* Directions *
Output the data below exactly, images excluded.

* Data block *

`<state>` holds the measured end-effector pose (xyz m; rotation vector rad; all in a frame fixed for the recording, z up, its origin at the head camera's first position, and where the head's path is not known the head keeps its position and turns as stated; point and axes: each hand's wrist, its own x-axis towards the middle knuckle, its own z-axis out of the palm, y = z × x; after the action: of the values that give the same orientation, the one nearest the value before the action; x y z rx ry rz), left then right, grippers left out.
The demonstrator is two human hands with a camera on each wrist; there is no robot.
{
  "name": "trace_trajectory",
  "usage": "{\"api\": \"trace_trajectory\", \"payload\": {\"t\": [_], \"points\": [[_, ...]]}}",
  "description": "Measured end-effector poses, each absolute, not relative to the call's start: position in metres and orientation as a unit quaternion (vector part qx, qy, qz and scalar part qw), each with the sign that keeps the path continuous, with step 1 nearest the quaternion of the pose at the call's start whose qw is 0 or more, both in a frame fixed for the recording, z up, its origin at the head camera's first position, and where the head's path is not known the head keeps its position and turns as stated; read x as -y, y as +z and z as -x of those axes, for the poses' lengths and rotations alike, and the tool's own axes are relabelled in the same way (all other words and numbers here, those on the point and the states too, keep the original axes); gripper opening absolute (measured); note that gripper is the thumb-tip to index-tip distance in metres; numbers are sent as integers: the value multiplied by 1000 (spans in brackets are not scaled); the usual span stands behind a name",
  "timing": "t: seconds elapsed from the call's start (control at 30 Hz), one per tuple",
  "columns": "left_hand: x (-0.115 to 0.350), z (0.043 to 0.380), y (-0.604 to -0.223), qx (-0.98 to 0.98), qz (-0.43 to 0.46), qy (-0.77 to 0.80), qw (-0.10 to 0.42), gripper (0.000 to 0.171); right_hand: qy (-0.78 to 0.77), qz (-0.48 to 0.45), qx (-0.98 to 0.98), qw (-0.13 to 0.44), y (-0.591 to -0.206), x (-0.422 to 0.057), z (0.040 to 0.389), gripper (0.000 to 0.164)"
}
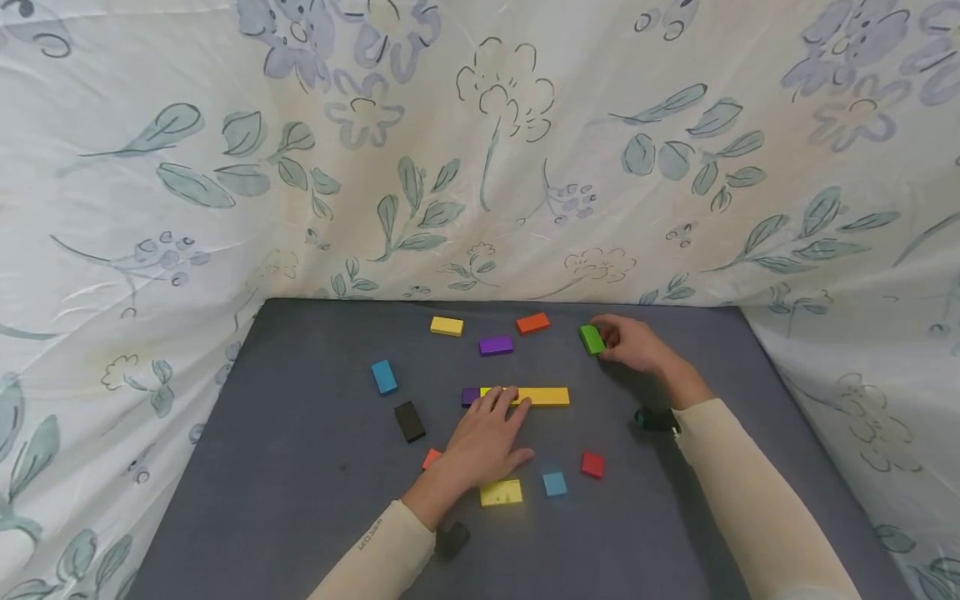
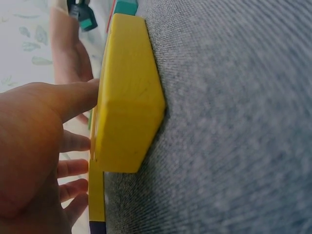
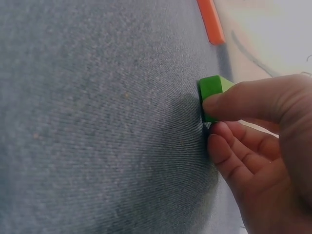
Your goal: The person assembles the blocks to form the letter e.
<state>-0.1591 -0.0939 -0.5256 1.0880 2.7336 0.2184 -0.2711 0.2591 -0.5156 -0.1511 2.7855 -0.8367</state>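
Observation:
My right hand (image 1: 637, 343) is at the back right of the dark table, pinching a green block (image 1: 591, 339). In the right wrist view the thumb lies against the near end of the green block (image 3: 211, 87), with curled fingers beside it. Near the middle, my left hand (image 1: 480, 442) lies over a straight row of blocks, its fingers extended and fingertips on the row. A purple block (image 1: 469, 398) forms the row's left end and an orange-yellow block (image 1: 551, 397) its right; bright yellow shows between, partly hidden by fingers. Close below the left palm sits a yellow block (image 2: 129, 87).
Behind the row lie a yellow block (image 1: 447, 327), a purple block (image 1: 496, 346) and an orange-red block (image 1: 533, 323). Blue (image 1: 384, 377) and black (image 1: 410, 422) blocks lie left. Red (image 1: 592, 465) and light blue (image 1: 554, 484) pieces lie in front. Floral cloth (image 1: 480, 167) surrounds the table.

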Motion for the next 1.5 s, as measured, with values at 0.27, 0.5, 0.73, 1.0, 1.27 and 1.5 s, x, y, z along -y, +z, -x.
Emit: {"api": "trace_trajectory", "payload": {"t": [0.27,0.5,0.73,1.0,1.27,1.5], "points": [[93,158,-524,-924,-362,77,97,82,-287,56,-950,111,-512,-257,266,64],[92,158,-525,-924,-361,82,92,82,-294,74,-947,106,-508,-255,260,65],[91,157,-525,-924,-363,80,85,82,-295,84,-946,106,-505,-250,256,65],[90,158,-523,-925,-364,77,84,83,-296,87,-946,104,-502,-247,252,66],[89,157,-521,-925,-360,80,91,82,-302,87,-943,113,-500,-245,247,67],[89,156,-517,-925,-357,85,96,83,-304,86,-942,113,-498,-243,245,65]]}}
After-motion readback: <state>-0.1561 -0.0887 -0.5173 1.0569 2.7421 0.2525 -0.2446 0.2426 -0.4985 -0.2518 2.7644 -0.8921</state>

* The answer *
`<state>` holds the measured end-effector pose (xyz m; rotation vector rad; all in a frame fixed for the recording, z up, its origin at the head camera's first position, and where the head's path is not known the head keeps its position and turns as stated; point and axes: each hand's wrist, its own x-axis towards the middle knuckle, its own z-axis out of the palm, y = z × x; after the action: of the values that give the same orientation, the one nearest the value before the action; x y z rx ry rz), left then right, grippers left out.
The demonstrator is two human hands with a camera on each wrist; there is no robot.
{
  "name": "trace_trajectory",
  "usage": "{\"api\": \"trace_trajectory\", \"payload\": {\"t\": [_], \"points\": [[_, ...]]}}",
  "description": "Measured end-effector poses, each absolute, not relative to the call's start: position in metres and orientation as a unit quaternion (vector part qx, qy, qz and scalar part qw), each with the sign that keeps the path continuous, with step 1 nearest the quaternion of the pose at the call's start whose qw is 0 or more, both in a frame fixed for the recording, z up, its origin at the head camera's first position, and where the head's path is not known the head keeps its position and turns as stated; read x as -y, y as +z and z as -x of those axes, for the poses' lengths and rotations alike, and the tool's own axes are relabelled in the same way (all other words and numbers here, those on the point and the states too, keep the original axes); gripper opening absolute (measured); note that gripper is the thumb-tip to index-tip distance in metres; numbers are sent as integers: the value multiplied by 1000 (spans in brackets are not scaled); the usual span stands behind a name",
  "timing": "t: seconds elapsed from the call's start (control at 30 Hz), one per tuple",
  "columns": "left_hand: x (-0.115 to 0.350), z (0.043 to 0.380), y (-0.604 to -0.223), qx (-0.98 to 0.98), qz (-0.43 to 0.46), qy (-0.77 to 0.80), qw (-0.10 to 0.42), gripper (0.000 to 0.171); right_hand: qy (-0.78 to 0.77), qz (-0.48 to 0.45), qx (-0.98 to 0.98), qw (-0.13 to 0.44), y (-0.591 to -0.206), x (-0.422 to 0.057), z (0.040 to 0.389), gripper (0.000 to 0.164)"
}
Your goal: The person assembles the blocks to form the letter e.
<state>-0.1591 -0.0939 -0.5256 1.0880 2.7336 0.2184 -0.2711 0.2591 -0.5156 -0.1511 2.7855 -0.8367</state>
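Observation:
My right hand (image 1: 637, 343) is at the back right of the dark table, pinching a green block (image 1: 591, 339). In the right wrist view the thumb lies against the near end of the green block (image 3: 211, 87), with curled fingers beside it. Near the middle, my left hand (image 1: 480, 442) lies over a straight row of blocks, its fingers extended and fingertips on the row. A purple block (image 1: 469, 398) forms the row's left end and an orange-yellow block (image 1: 551, 397) its right; bright yellow shows between, partly hidden by fingers. Close below the left palm sits a yellow block (image 2: 129, 87).
Behind the row lie a yellow block (image 1: 447, 327), a purple block (image 1: 496, 346) and an orange-red block (image 1: 533, 323). Blue (image 1: 384, 377) and black (image 1: 410, 422) blocks lie left. Red (image 1: 592, 465) and light blue (image 1: 554, 484) pieces lie in front. Floral cloth (image 1: 480, 167) surrounds the table.
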
Motion for the next 1.5 s, as measured, with values at 0.27, 0.5, 0.73, 1.0, 1.27 and 1.5 s, x, y, z along -y, +z, -x.
Emit: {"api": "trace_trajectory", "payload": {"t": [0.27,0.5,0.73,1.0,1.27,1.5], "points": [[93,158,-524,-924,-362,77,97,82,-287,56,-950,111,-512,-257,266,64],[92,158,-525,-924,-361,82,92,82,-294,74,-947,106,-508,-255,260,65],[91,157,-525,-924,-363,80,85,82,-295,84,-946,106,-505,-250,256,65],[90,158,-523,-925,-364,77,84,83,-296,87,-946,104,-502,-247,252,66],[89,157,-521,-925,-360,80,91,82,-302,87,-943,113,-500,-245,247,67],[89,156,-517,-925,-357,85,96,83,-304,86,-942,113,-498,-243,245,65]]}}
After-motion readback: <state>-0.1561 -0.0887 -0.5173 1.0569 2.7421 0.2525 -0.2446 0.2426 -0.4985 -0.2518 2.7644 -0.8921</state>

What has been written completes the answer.